Jerome Glisse <jglisse@xxxxxxxxxx> · Tue, 23 Jul 2024 09:19:07 -0700

On Mon, 22 Jul 2024 at 06:09, David Hildenbrand <david@xxxxxxxxxx> wrote:
On 20.07.24 19:35, Jerome Glisse wrote:

> Because maxnode bug there is no way to bind or migrate_pages to the

> last node in multi-node NUMA system unless you lie about maxnodes

> when making the mbind, set_mempolicy or migrate_pages syscall.

> 

> Manpage for those syscall describe maxnodes as the number of bits in

> the node bitmap ("bit mask of nodes containing up to maxnode bits").

> Thus if maxnode is n then we expect to have a n bit(s) bitmap which

> means that the mask of valid bits is ((1 << n) - 1).
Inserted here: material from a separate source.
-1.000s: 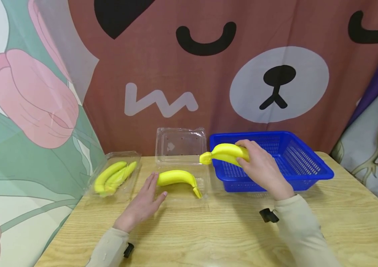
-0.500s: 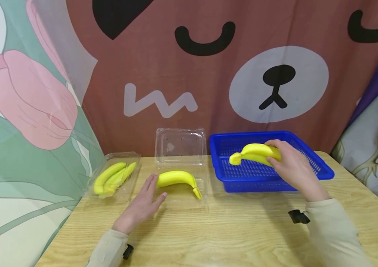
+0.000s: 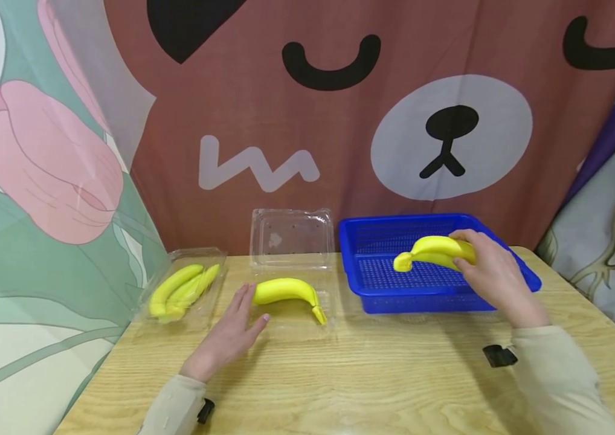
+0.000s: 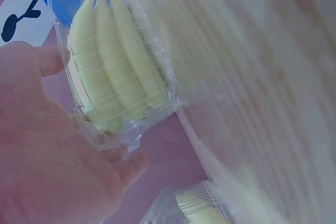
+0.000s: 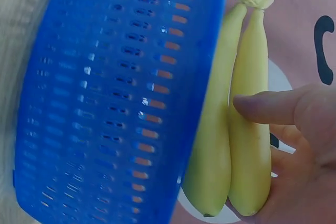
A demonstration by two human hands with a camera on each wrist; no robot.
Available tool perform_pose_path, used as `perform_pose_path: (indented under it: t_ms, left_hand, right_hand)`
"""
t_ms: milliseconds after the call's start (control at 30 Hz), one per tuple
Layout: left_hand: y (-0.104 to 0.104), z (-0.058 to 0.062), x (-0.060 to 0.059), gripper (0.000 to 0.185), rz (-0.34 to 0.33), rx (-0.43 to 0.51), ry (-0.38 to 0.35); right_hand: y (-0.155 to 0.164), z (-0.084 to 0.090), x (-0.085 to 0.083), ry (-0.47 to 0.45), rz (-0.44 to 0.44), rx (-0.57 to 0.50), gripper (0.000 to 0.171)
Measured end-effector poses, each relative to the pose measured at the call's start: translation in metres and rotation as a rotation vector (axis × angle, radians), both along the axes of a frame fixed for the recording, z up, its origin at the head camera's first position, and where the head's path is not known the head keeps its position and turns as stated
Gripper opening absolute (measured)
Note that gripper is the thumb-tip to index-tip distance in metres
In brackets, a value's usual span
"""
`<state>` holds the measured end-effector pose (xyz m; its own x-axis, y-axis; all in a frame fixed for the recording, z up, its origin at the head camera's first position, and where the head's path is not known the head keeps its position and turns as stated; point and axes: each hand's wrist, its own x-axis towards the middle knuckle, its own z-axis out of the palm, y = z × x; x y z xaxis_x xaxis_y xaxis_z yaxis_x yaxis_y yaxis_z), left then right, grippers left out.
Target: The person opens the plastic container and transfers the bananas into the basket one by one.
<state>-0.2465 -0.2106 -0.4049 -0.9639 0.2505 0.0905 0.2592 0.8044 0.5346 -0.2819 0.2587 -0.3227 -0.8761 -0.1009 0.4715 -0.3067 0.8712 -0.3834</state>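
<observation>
My right hand [image 3: 495, 275] grips a small yellow banana bunch [image 3: 438, 251] and holds it over the blue plastic basket [image 3: 378, 289]. In the right wrist view the banana bunch [image 5: 236, 129] lies against my palm, with one finger [image 5: 268, 106] across it, beside the basket wall [image 5: 115, 103]. My left hand [image 3: 228, 335] rests flat on the table, its fingers touching the open clear clamshell box [image 3: 292, 238] that holds another banana bunch [image 3: 288, 293]. In the left wrist view that banana bunch [image 4: 115, 72] is in its tray [image 4: 152, 119], next to my fingers [image 4: 52, 59].
A shut clear box with a third banana bunch [image 3: 179, 291] sits at the table's far left, against the flower-print cloth. A bear-print curtain [image 3: 340, 121] hangs behind the wooden table [image 3: 383, 380]. The table's right edge runs close to the basket.
My right hand has carried its banana bunch to the right, from the basket's left rim to above its middle and a little lower. The left hand has stayed put.
</observation>
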Motion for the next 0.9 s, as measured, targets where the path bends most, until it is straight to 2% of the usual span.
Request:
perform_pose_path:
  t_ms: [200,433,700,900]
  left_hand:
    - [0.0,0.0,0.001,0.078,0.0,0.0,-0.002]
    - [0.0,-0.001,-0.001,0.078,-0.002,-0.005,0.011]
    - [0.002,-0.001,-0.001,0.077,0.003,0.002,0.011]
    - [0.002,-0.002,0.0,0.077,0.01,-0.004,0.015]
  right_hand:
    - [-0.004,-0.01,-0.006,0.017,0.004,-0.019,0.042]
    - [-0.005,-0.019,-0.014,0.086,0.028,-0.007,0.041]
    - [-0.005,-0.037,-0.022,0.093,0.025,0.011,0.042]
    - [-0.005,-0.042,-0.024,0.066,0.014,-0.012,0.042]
The get_nodes()

> decrement lead to the mask being ((1 << (n - 1)) - 1).

> 

> The three syscalls use a common helper get_nodes() and first things

> this helper do is decrement maxnode by 1 which leads to using n-1 bits

> in the provided mask of nodes (see get_bitmap() an helper function to

> get_nodes()).

> 

> The lead to two bugs, either the last node in the bitmap provided will

> not be use in either of the three syscalls, or the syscalls will error

> out and return EINVAL if the only bit set in the bitmap was the last

> bit in the mask of nodes (which is ignored because of the bug and an

> empty mask of nodes is an invalid argument).

> 

> I am surprised this bug was never caught ... it has been in the kernel

> since forever.

Let's look at QEMU: backends/hostmem.c

     /*

      * We can have up to MAX_NODES nodes, but we need to pass maxnode+1

      * as argument to mbind() due to an old Linux bug (feature?) which

      * cuts off the last specified node. This means backend->host_nodes

      * must have MAX_NODES+1 bits available.

      */

Which means that it's been known for a long time, and the workaround 

seems to be pretty easy.

So I wonder if we rather want to update the documentation to match reality.
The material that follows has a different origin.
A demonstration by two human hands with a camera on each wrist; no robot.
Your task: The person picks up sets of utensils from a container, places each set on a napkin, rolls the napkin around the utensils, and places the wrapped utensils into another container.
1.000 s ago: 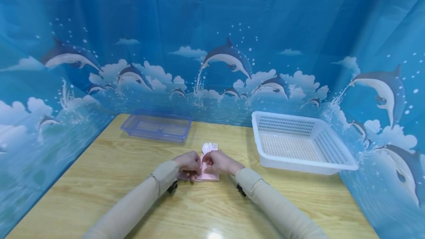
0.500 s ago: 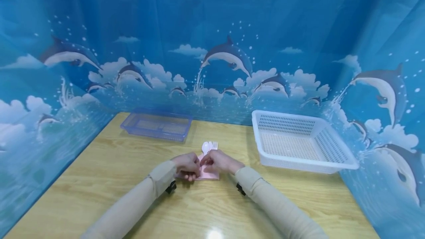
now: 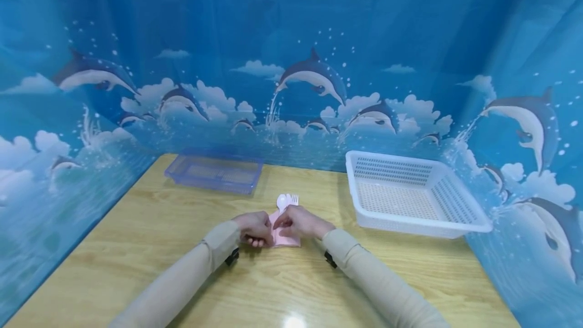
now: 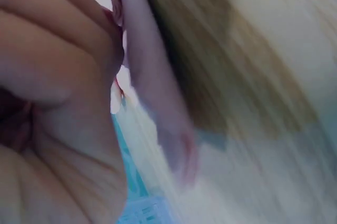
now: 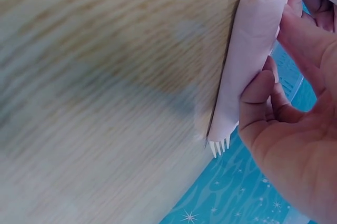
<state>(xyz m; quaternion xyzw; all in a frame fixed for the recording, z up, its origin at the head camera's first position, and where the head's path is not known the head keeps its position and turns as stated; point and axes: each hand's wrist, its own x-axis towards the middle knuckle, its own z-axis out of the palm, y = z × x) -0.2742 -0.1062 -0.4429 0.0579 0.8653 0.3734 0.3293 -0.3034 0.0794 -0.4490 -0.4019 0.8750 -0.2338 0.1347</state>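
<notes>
A pink napkin (image 3: pixel 291 241) lies at the middle of the table with a white plastic spoon (image 3: pixel 282 202) and a white fork (image 3: pixel 295 200) on it, their heads past its far edge. My left hand (image 3: pixel 255 228) grips the napkin's left side, fingers curled; the left wrist view shows the raised pink edge (image 4: pixel 152 71) at its fingertips. My right hand (image 3: pixel 301 222) bends over the napkin from the right. In the right wrist view its thumb and fingers (image 5: pixel 258 95) hold the napkin's side, and fork tines (image 5: pixel 220 148) stick out. The utensils' handles are hidden.
A blue-purple plastic basket (image 3: pixel 215 186) stands at the back left of the wooden table (image 3: pixel 136 247). At the back right is a larger white perforated basket (image 3: pixel 410 227). A blue dolphin-print curtain (image 3: pixel 255 24) surrounds the table's back and sides.
My left hand has shifted slightly left, and the pink flap that showed at its left is now out of sight. My right hand stays almost in place over the napkin.
</notes>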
I think it is kind of weird if we ask to supply maxnodes+1 to work around the bug. If we apply this patch qemu would continue to work as is while fixing users that were not aware of that bug. So I would say applying this patch does more good. Long term qemu can drop its workaround or keep it for backward compatibility with old kernel.